На полпути я спохватился, что сегодня еще не прижал к сердцу свою Глоди и решил заглянуть к своим.
– Вы идите, а я сделаю крюк, нагоню вас у Риу.
Когда я нагрянул к дочке своей, Мартине, она, не скупясь на воду, мыла лавку, причем рот у нее при этом не закрывался ни на минуту: она без умолку трещала разом со всеми – с мужем, мальчиками, подручным, Глоди, а в придачу еще и с двумя-тремя соседскими кумушками, смеясь с ними до упаду; слова так и сыпались из нее. А когда она закончила, но только не трещать, а мыть пол, то вышла и с порога со всего размаха вылила воду на улицу. А я как раз остановился в нескольких шагах от лавки, чтобы полюбоваться ею (она – услада моих глаз и сердца, ну что за лакомый кусочек!), ну, и получил грязной водой по ногам. Она еще пуще залилась смехом, но меня-то не пересмеешь. Э-э-эх! До чего хороша смеющаяся мне прямо в лицо дочка с ее черными волосами, скрадывающими лоб, густыми бровями, горящими глазами и еще более горящими, пламенеющими, как уголья, и налитыми, как сливы, губами! Да это не иначе как сама галльская красавица! Плечи и руки обнажены, подол дерзко подоткнут.

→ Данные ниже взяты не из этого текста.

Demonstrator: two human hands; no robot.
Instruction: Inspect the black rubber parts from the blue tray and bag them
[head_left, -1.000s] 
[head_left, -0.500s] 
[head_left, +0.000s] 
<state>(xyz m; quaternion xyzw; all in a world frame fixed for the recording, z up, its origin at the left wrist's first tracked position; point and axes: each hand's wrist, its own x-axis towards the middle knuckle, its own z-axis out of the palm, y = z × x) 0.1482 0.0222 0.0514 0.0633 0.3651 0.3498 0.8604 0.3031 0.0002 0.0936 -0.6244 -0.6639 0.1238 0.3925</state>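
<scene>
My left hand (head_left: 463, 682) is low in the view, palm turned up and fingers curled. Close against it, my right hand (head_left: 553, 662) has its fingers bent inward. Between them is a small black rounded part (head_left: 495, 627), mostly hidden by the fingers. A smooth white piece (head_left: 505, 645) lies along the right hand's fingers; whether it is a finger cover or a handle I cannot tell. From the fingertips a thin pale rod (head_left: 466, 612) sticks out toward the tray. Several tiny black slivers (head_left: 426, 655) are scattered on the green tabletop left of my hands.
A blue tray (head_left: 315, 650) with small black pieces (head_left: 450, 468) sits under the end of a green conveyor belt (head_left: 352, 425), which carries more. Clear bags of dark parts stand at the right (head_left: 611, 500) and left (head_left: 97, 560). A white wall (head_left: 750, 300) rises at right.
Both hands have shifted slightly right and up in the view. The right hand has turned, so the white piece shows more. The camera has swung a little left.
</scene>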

– На счастье! Надеюсь, тебе все досталось? – спросила она.
– Почти, но я не расстраиваюсь, это же вода, лишь бы не заставляли ее пить.

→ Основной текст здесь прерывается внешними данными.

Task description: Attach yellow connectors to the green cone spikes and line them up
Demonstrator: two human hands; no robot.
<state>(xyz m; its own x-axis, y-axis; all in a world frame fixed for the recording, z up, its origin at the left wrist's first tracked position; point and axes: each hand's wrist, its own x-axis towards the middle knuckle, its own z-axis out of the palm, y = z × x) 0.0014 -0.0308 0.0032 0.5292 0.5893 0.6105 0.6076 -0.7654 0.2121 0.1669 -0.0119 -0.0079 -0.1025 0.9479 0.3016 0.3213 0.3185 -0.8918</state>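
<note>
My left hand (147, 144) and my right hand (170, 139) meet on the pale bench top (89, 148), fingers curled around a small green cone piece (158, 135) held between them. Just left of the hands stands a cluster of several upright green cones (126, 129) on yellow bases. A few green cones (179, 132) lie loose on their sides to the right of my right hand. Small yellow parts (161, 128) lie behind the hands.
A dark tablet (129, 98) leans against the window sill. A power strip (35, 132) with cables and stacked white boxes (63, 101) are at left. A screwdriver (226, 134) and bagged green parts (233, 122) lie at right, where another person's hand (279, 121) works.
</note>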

– Входи, Ной-Потопа-герой, Ной-винодел, – приглашает она меня войти.
Вхожу. Глоди в короткой юбочке сидит под стойкой.
– Здравствуй, маленький хлебопек.
– Голову отдаю на отсечение, что знаю, отчего ты так рано вышел из дома, – сказала Мартина.

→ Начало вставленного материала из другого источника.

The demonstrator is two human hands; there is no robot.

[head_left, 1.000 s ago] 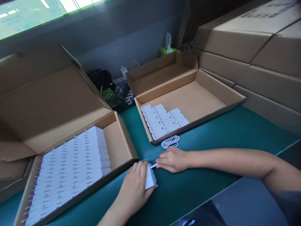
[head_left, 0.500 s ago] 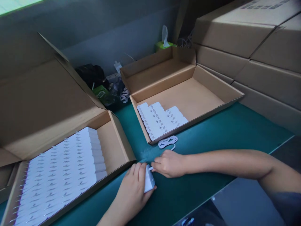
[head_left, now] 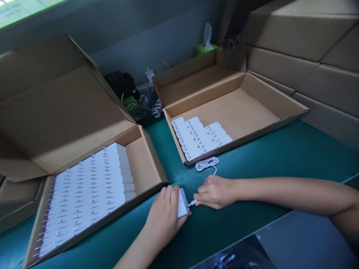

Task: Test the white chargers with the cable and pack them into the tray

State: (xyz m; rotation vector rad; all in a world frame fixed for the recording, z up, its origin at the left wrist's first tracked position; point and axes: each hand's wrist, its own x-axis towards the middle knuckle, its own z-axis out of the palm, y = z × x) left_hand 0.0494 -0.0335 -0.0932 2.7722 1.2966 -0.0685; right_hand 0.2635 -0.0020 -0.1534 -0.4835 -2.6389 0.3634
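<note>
My left hand (head_left: pixel 165 213) is wrapped round a white power adapter (head_left: pixel 183 203), holding it just above the green table. In my right hand (head_left: pixel 214 192) the fingers pinch the plug of a white cable (head_left: pixel 193 203). The plug's metal tip points at the adapter's end face, close against it; whether it touches, I cannot tell. Behind my right hand the rest of the cable lies in a coil (head_left: pixel 206 163). To the left, an open carton (head_left: pixel 151 160) holds rows of white adapters (head_left: pixel 92 186) with metal prongs up. Another open carton (head_left: pixel 252 108) has several white adapters (head_left: pixel 200 138) in its near left corner.
Closed brown cartons (head_left: pixel 283 33) are stacked at the back right. A green tissue box (head_left: pixel 206 48) stands behind the far carton. Between the cartons lie a black bag (head_left: pixel 120 84) and a green packet (head_left: pixel 131 104). The green table (head_left: pixel 252 157) lies under my hands.
The cable plug has come off the upper part of the adapter's end face and now sits lower, at a slant, with its metal tip showing. The whole view has shifted slightly.
</note>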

– Ты ничем не рискуешь, думая о том или другом, ты вобрала это с материнским молоком.
– Мать?
– А что же еще?
– Какие же мужчины трусы!
Как раз в эту минуту в лавку вошел Флоримон, принял ее слова на свой счет и обиженно поджал губы.
– Не обижайся, дружище! Это относится ко мне, – пояснил я ему.
– Тут на двоих хватит, – отозвалась Мартина, – не жадничай.